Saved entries
---*---

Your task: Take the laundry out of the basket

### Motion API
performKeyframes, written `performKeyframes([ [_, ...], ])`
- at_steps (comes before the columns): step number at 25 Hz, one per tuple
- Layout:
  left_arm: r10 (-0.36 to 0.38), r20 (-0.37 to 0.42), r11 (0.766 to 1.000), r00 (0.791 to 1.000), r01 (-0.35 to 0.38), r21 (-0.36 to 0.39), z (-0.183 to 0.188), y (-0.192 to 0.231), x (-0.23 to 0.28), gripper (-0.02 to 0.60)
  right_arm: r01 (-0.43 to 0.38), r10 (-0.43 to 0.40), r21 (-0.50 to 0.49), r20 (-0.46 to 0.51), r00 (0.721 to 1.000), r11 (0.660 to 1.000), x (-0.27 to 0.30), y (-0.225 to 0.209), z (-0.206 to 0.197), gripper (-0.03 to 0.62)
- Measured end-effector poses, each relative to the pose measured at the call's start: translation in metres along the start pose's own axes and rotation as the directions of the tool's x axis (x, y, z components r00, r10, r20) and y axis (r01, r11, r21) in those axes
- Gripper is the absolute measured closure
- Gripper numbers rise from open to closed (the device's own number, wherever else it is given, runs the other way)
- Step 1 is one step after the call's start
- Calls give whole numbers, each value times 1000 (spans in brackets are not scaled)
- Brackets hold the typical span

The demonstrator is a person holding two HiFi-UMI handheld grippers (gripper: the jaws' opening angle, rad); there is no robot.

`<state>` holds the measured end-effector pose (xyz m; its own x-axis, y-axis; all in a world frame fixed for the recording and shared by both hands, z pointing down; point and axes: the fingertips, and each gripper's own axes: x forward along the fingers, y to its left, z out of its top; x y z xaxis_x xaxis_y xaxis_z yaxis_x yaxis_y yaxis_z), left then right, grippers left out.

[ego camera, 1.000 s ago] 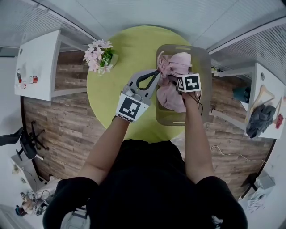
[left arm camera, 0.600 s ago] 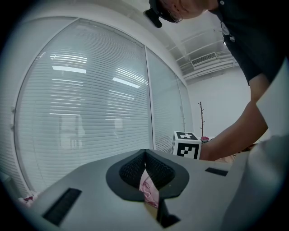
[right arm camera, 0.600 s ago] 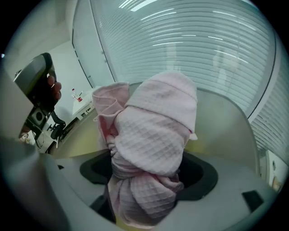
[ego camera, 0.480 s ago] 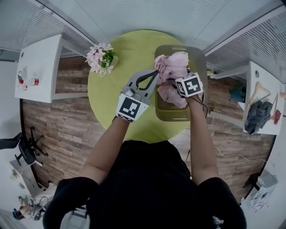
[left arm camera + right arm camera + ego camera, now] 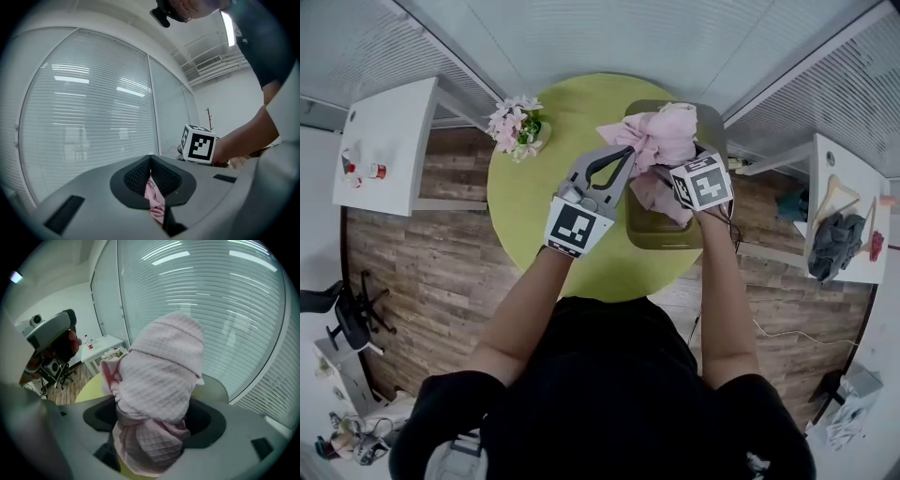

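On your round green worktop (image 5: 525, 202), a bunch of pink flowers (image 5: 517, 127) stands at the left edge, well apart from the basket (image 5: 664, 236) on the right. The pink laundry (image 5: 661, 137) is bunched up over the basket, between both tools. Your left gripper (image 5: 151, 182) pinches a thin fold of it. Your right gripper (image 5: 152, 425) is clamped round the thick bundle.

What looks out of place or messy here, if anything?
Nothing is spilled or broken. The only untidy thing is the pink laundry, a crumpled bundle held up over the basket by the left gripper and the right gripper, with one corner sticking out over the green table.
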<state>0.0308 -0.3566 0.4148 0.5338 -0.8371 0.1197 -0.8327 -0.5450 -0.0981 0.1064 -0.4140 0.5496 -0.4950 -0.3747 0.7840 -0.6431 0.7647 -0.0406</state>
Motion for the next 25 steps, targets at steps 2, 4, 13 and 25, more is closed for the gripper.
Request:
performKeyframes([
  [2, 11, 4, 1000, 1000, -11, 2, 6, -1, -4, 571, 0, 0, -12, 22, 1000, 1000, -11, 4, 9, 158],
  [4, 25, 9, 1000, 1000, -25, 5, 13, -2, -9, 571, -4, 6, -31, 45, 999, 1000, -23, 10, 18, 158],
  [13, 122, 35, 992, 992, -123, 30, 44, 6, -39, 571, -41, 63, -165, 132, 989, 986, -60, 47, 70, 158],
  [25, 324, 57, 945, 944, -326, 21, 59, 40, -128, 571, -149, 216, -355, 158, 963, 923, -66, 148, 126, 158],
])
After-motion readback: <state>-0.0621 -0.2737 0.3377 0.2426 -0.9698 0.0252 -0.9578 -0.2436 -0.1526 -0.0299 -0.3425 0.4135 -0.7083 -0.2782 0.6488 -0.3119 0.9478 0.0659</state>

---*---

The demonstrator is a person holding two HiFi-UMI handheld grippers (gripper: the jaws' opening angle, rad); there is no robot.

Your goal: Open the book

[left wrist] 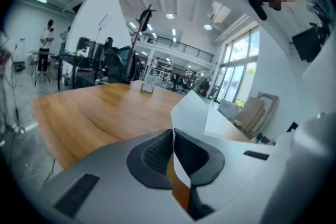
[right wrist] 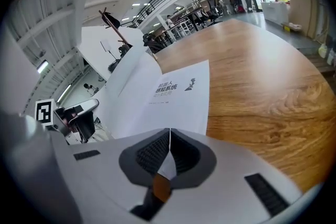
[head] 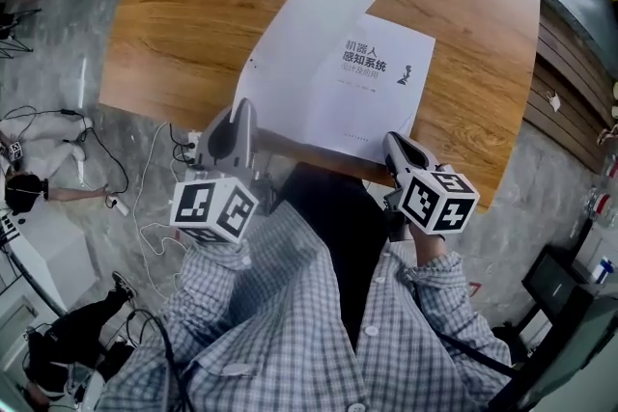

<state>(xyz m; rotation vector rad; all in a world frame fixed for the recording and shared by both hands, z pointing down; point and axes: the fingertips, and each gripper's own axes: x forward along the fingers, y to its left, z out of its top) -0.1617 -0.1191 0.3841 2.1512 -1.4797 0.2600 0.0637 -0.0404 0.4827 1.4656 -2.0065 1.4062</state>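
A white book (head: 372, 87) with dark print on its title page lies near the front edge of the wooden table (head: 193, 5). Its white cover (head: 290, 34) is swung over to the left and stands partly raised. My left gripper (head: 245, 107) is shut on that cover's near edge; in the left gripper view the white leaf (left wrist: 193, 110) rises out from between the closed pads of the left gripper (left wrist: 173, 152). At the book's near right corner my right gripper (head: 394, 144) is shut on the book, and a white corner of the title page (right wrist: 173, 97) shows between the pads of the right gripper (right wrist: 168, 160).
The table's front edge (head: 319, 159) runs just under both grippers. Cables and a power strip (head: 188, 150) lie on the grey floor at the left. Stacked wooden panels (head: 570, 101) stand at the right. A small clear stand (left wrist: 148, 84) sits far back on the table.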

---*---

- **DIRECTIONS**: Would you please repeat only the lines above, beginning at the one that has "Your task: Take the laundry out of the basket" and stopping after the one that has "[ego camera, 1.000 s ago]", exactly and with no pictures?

- **SOLUTION**:
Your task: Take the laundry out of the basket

### Motion API
performKeyframes, written `performKeyframes([ [_, ...], ])`
- at_steps (comes before the columns): step number at 25 Hz, one per tuple
- Layout:
  left_arm: r10 (-0.36 to 0.38), r20 (-0.37 to 0.42), r11 (0.766 to 1.000), r00 (0.791 to 1.000), r01 (-0.35 to 0.38), r21 (-0.36 to 0.39), z (-0.183 to 0.188), y (-0.192 to 0.231), x (-0.23 to 0.28), gripper (-0.02 to 0.60)
  right_arm: r01 (-0.43 to 0.38), r10 (-0.43 to 0.40), r21 (-0.50 to 0.49), r20 (-0.46 to 0.51), r00 (0.721 to 1.000), r11 (0.660 to 1.000), x (-0.27 to 0.30), y (-0.225 to 0.209), z (-0.206 to 0.197), gripper (-0.03 to 0.62)
- Measured end-effector poses, each relative to the pose measured at the call's start: translation in metres along the start pose's own axes and rotation as the directions of the tool's x axis (x, y, z components r00, r10, r20) and y axis (r01, r11, r21) in those axes
- Gripper is the absolute measured closure
- Gripper numbers rise from open to closed (the device's own number, wherever else it is given, runs the other way)
- Step 1 is one step after the call's start
- Calls give whole numbers, each value times 1000 (spans in brackets are not scaled)
- Brackets hold the typical span

The demonstrator is a person holding two HiFi-UMI handheld grippers (gripper: the jaws' opening angle, rad); there is no robot.

`<state>` holds the measured end-effector pose (xyz m; its own x-axis, y-axis; all in a world frame fixed for the recording and shared by both hands, z pointing down; point and axes: the fingertips, and each gripper's own axes: x forward along the fingers, y to its left, z out of its top; x y z xaxis_x xaxis_y xaxis_z yaxis_x yaxis_y yaxis_z), left then right, grippers left out.

[ego camera, 1.000 s ago] 

Nothing else belongs in this output.